Number 8 in this series of ten archive items from my dad’s loft are some surviving copies of The Blue Blanket fanzine, which briefly flared on the streets of Norwich from 1981 to 1982.
Three years in Manchester may have seen a mixed development with my artwork, but it had a profound effect on other aspects of my life – especially through music. It was a fabulous time to be in Manchester – I moved there at the height of punk, and left just before the Haçienda opened. I saw all the iconic bands of the era, from Buzzcocks to The Fall to Joy Division, and all their touring contemporaries. Despite poverty as a student I loved Manchester and often wonder why I didn’t just stay in the city after graduating, but I was penniless and disillusioned with my artwork, there were no potential clients for my drawings and the prospect of looking for a job or signing on in Manchester filled me with dread, I couldn’t see any reason to stay in the city. A temporary return to the family home was inevitable, however while I was in Manchester my parents had decided to leave the West Midlands and move to a village outside Norwich. It was an entirely alien world to me, from the gritty streets of Manchester to a hamlet in the Norfolk countriside, which I’d only visited on holiday once. What was I going to do now?
My head was full of musical and creative frustration, I needed some outlet for this energy, I was angry, disillusioned, full of post-grad angst and resentment. I needed to get something off my chest….
Musical ambitions were never to be fulfilled, so I did the next best thing – I started a fanzine.
Why The Blue Blanket? The first thing my parents did after I returned to the family flock, after throwing away my entire wardrobe of arty (to my eyes) second hand rags (in theirs), was to tag me along on a short holiday in Brittany. I was really not in the mood, but there was a large blue blanket at the place we stayed, and blue fluff seemed to attach itself to everything – long after the holiday we were picking bits of blue out of things. I wanted a magazine that would get into the crannies of Norwich, a blanket coverage that would stick everywhere. The name was a joke, but it also reminded me of Der Blau Reiter art movement started by Kandinsky and others…. this was to be a magazine about art as well as music (or so I hoped). Hence The Blue Blanket.
The fact that I knew absolutely nothing whatsoever about Norwich, it’s music or art scene didn’t seem to matter, in fact I saw it as an advantage as everything came to me fresh, and to my eyes there really didn’t seem to be that much of a scene to discuss anyway. Today, Norwich has several venues and numerous galleries, but in 1981 it was more of a city of antiques and second-hand bookshops, there were only a handful of pub venues and two small clubs that put on indie bands – The Gala (a former ballroom) on St.Stephens, and The Jacquard on Magdalen Street, plus occasional gigs at the University of East Anglia (UEA). Nevertheless there was an energy in the city, with some ambitious local bands, an energy which I soon connected with.

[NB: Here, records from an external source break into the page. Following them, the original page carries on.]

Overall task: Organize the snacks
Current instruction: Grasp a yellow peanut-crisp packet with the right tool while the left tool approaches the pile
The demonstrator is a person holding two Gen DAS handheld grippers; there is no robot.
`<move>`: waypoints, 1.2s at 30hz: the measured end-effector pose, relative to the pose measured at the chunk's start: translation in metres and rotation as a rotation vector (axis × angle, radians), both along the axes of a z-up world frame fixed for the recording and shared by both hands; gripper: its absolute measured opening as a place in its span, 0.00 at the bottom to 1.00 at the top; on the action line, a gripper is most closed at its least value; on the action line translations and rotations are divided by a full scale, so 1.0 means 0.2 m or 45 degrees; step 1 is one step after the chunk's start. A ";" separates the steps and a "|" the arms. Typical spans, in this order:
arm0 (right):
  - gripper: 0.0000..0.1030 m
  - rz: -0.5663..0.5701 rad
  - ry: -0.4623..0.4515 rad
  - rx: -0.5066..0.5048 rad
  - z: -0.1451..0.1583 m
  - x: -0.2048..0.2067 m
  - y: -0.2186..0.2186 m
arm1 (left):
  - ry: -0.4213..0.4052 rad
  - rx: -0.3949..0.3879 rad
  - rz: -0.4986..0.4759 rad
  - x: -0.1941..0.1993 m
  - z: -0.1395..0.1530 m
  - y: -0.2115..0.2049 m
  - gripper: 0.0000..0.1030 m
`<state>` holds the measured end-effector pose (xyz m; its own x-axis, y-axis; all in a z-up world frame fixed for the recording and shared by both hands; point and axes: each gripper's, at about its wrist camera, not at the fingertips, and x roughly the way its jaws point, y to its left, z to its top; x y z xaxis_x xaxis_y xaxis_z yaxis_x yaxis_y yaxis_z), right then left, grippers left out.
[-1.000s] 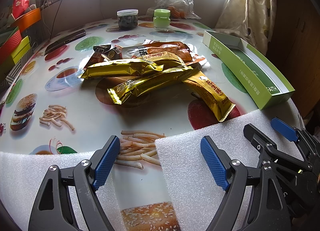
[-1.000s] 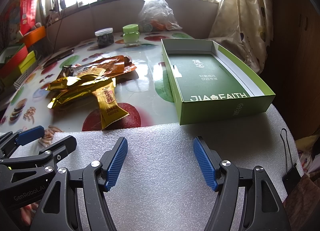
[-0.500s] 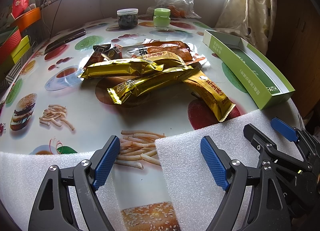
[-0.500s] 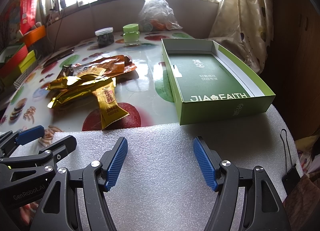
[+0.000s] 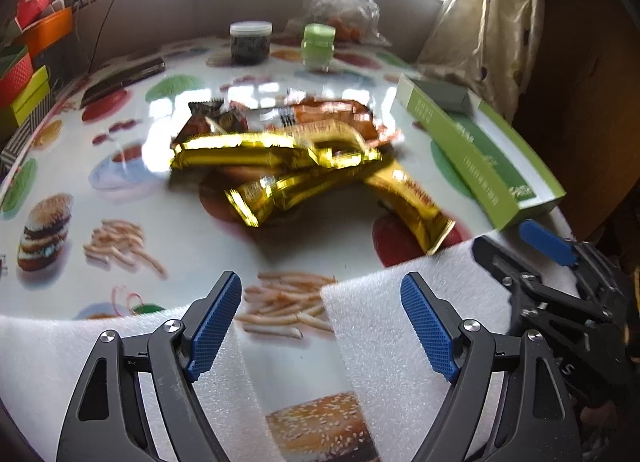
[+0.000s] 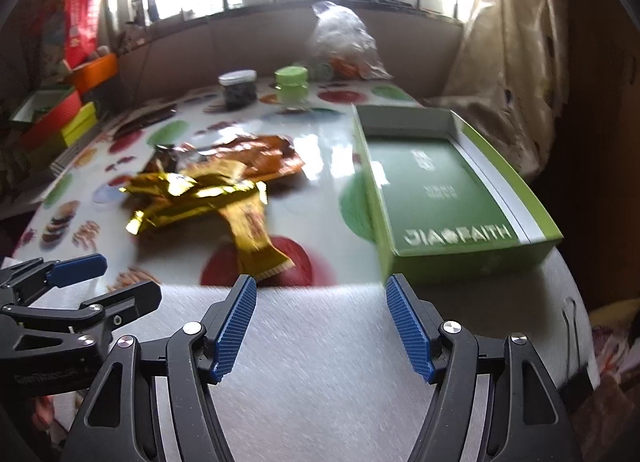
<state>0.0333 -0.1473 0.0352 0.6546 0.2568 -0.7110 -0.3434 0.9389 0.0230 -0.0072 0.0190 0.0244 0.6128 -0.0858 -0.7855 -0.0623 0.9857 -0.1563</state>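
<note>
A heap of gold foil snack packets [image 5: 280,169] lies mid-table, with an orange packet [image 5: 336,113] and small dark packets [image 5: 208,117] behind it. The same gold packets [image 6: 200,197] show left of centre in the right wrist view. An open green box [image 6: 440,189] with nothing inside sits to the right of the heap; its long side [image 5: 472,157] shows in the left wrist view. My left gripper [image 5: 320,326] hangs open over the near table edge, short of the heap. My right gripper [image 6: 322,326] is open above white foam, nothing between its fingers.
White foam sheets [image 6: 320,362] cover the near edge of the printed tablecloth [image 5: 120,189]. A dark jar [image 5: 251,41], a green-lidded jar [image 5: 318,41] and a plastic bag [image 5: 344,1] stand at the back. Coloured boxes [image 6: 60,121] are stacked at the left. A binder clip [image 6: 576,374] lies near the right edge.
Both grippers have lifted and moved forward toward the snacks and box; the views are motion-blurred now. Jaws stay open. The packets and box have not moved.
</note>
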 end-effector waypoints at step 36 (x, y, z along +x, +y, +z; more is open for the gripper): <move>0.49 0.188 0.149 -0.093 -0.09 0.28 0.24 | 0.011 0.526 -0.350 0.45 0.00 0.26 0.80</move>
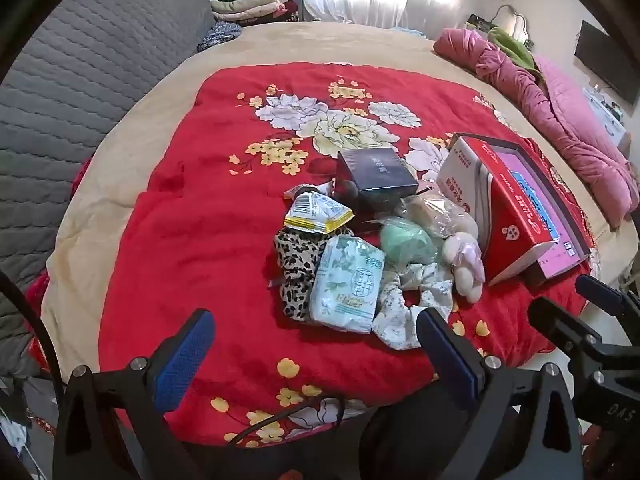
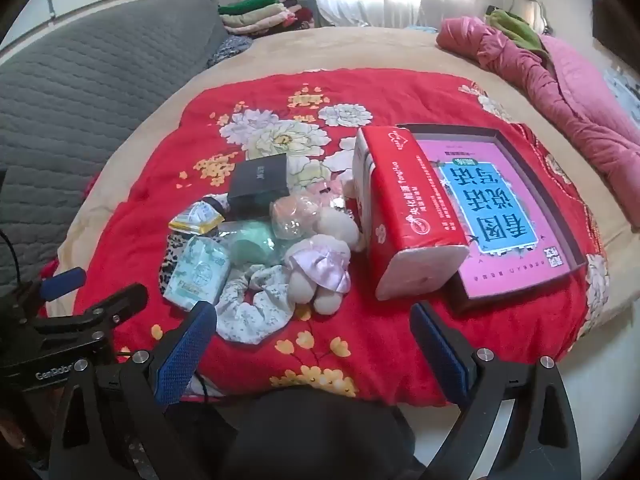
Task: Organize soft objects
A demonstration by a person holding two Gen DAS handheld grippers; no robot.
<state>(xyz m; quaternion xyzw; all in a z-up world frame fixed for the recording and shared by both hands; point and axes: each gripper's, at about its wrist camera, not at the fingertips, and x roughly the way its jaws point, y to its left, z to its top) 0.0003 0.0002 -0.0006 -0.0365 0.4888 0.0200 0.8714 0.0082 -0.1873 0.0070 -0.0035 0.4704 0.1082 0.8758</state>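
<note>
A heap of small things lies on the red floral blanket [image 1: 208,240]. In it are a pale green tissue pack [image 1: 347,285], a leopard-print cloth [image 1: 294,268], a floral scrunchie [image 1: 408,304], a cream plush toy in a pink dress [image 2: 320,270], a green sponge [image 2: 250,246] and a beige sponge [image 2: 294,216], both in clear bags, and a yellow-edged packet [image 1: 318,213]. My left gripper [image 1: 315,315] hovers open just short of the tissue pack. My right gripper [image 2: 312,309] is open just short of the plush toy and the scrunchie [image 2: 252,308]. Neither holds anything.
A dark box [image 1: 378,178] sits behind the heap. A red tissue brick [image 2: 404,216] leans on a shallow tray [image 2: 576,240] holding a pink-and-blue book. A pink quilt [image 2: 568,88] lies at the right, folded clothes [image 1: 248,2] at the back and a grey quilted cover [image 1: 72,92] at the left.
</note>
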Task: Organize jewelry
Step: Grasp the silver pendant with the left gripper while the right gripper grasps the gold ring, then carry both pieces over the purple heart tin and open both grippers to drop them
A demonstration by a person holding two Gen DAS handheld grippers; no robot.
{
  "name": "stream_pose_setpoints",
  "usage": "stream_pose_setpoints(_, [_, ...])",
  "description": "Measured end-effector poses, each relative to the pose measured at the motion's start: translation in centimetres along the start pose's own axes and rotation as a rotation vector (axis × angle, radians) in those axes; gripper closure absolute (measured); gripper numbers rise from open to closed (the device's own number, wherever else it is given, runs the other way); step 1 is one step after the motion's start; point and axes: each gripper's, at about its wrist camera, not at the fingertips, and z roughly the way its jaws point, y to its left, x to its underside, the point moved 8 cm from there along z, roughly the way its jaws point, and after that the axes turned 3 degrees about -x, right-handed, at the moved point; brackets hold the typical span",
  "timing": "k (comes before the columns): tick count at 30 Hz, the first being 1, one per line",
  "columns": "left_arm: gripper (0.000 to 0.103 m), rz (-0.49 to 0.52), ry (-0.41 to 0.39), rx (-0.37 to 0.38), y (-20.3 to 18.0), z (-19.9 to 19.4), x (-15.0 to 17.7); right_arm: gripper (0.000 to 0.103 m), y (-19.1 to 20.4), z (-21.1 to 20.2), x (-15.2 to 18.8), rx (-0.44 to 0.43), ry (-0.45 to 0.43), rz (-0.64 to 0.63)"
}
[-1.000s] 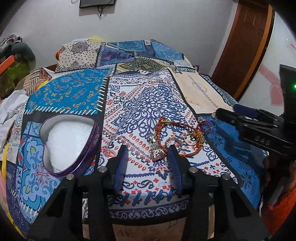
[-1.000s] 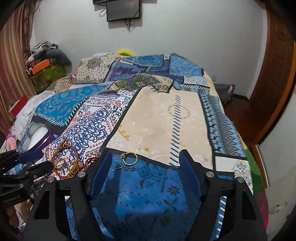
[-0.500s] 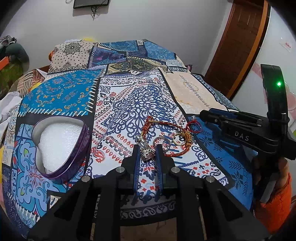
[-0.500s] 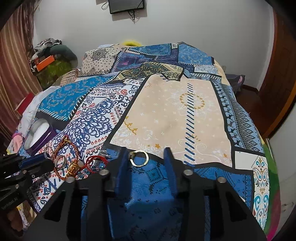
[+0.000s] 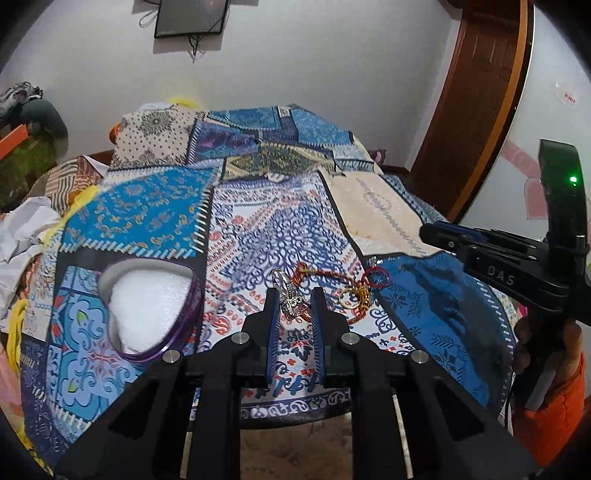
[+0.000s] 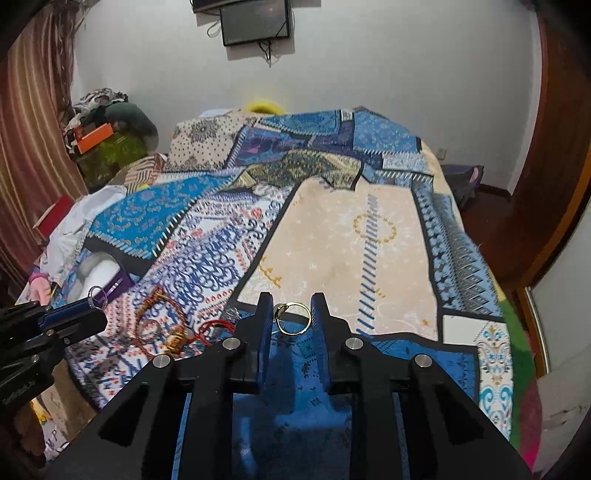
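Pinching a silver ring point(image 5: 286, 295), the left gripper point(image 5: 294, 295); right gripper point(image 6: 293, 301) seemingly clasping a gold ring point(image 6: 293, 318).

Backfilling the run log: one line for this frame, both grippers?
left gripper: shut on silver ring, lifted | right gripper: shut on gold ring | purple heart tin: open | bracelets: on bedspread

— Where's my left wrist view sitting?

— Low over the patchwork bedspread point(image 5: 155, 218), close in, facing the far wall and its dark screen point(image 5: 190, 16).

— My right one looks the same way, further right, nearer the door point(image 6: 561, 155). Both share the bangle pile point(image 5: 332, 291) point(image 6: 162, 325) and the heart-shaped box point(image 5: 147, 306).
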Motion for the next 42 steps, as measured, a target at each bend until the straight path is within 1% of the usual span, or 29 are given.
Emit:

The first issue of The Blue Blanket extended to 16 sides of A4, printed (extremely badly) by the Freewheel Anarchist Bookshop in Norwich. It consisted of a manifesto, a news page, a band interview (the non-band Sans Culottes), some gig reviews and lots of opinionated noises from me (under various aliases) questioning whether Norwich was a creative cul-de-sac, a diatribe against the media, jokes, cartoons, an unplayable song and some truly awful poetry. I think the first edition stretched to 200 copies, some of which were stocked by HMV and other local outlets, Rough Trade in London offered to take some, and to my immense pride John Peel at the BBC gave it a shout out on his Radio 1 programme.
To my amazement it sold out, so I upped the price and print run and produced another one, followed by another, and another. My fanzine wasn’t alone in Norwich (there was another Is It Fish?, produced by Farmers Boys compatriot Kid Brian), but my policy was staunchly to focus on the whole of the local indie music scene rather than promote any particular band or cover touring acts. Succeeding issues ran features and interviews on Norwich bands The Vital Disorders, Carl Gustav and the 84’s, Zod & the Universe, The Suspects, After Dark, The Higsons (author & comedian Charlie Higson’s band!) and Popular Voice, though plans to include the local art scene as well as indie music never really materialised. By Issue Four the print quality had greatly improved and it still regularly sold out of it’s much increased print run, it was actually turning over a small profit, but the job of writing, compiling, designing and selling it was becoming a burden, though by that stage I had a few contributors and the distribution was much easier. John Peel’s encouragement kept me at it for a quite a while (he announced the release of every issue and phoned me up once to talk about the Norwich scene on air, tragically I was out!), but my energy was being pulled back towards my illustration career. The focus and self-discipline of running the magazine was giving me a more professional attitude to my work, it gave me the determination to research the market and produce a new portfolio of illustrations to show around London.
The decision to finally hang up ambitions of journalism and close the covers of The Blue Blanket after 6 issues came when I was commissioned to illustrate my first children’s book in 1982 – Jeremy Strong’s Fatbag, published by A&C Black.
I thought I’d lost all copies of The Blue Blanket, so was very happy to find a few surviving in my father’s loft.